The Last Who Remember
We live in a modern world of social media, cars, electricity, supermarkets, television, fast food, and Hollywood pop culture, and few Westerners have known anything else. Ireland, however, modernized long after most Western countries; many rural areas lacked electricity or technology even in the 1970s. Within living memory villagers lived much as humans had for centuries, or as the Amish do today; they grew and raised their own food, built their own homes, traded with their neighbours, and spent their evenings making their own music and telling their own stories.
When Brian Kaller moved to a homestead in rural Ireland, he found that some of his elderly neighbours grew up this way, the last who remember a traditional world. Over the next two decades Kaller interviewed his neighbours and assembled oral histories, archives, diaries and memoirs to create a portrait of their lives that can help illuminate traditional cultures everywhere.
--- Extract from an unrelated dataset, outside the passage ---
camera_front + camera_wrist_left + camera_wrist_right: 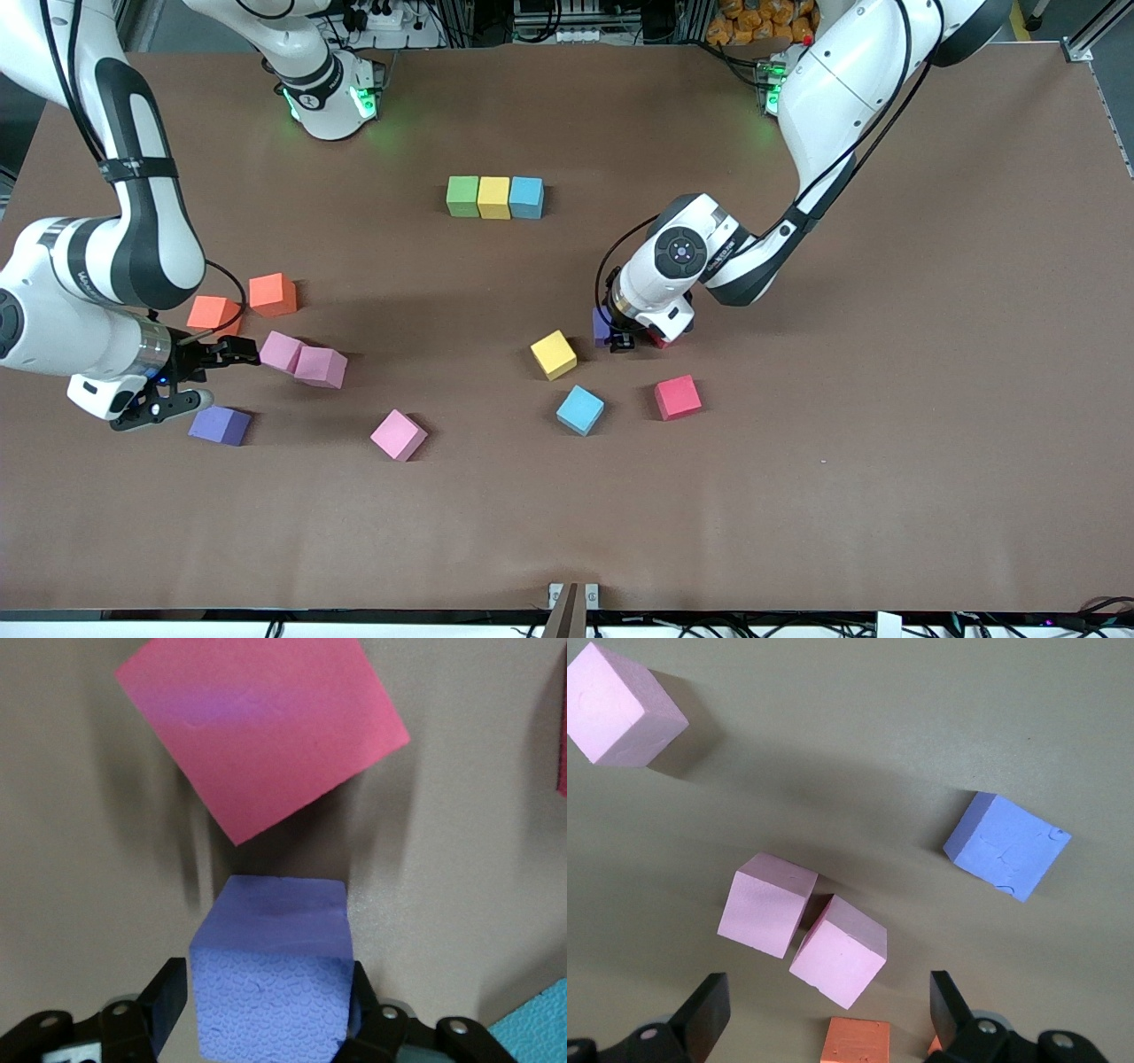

The Last Who Remember invites the reader on a tour of agrarian life, with each chapter, devoting chapters to childhood, schooling, working, socialising, courting, and dying. He looks at the safe, literate, high-trust society they created, and shows how their self-reliance and close communities sustained them in times of hardship. He compares it to today’s unprecedented levels of unhappiness, mental illness and addiction while surrounded by material goods, and questions what we abandoned when we became modern.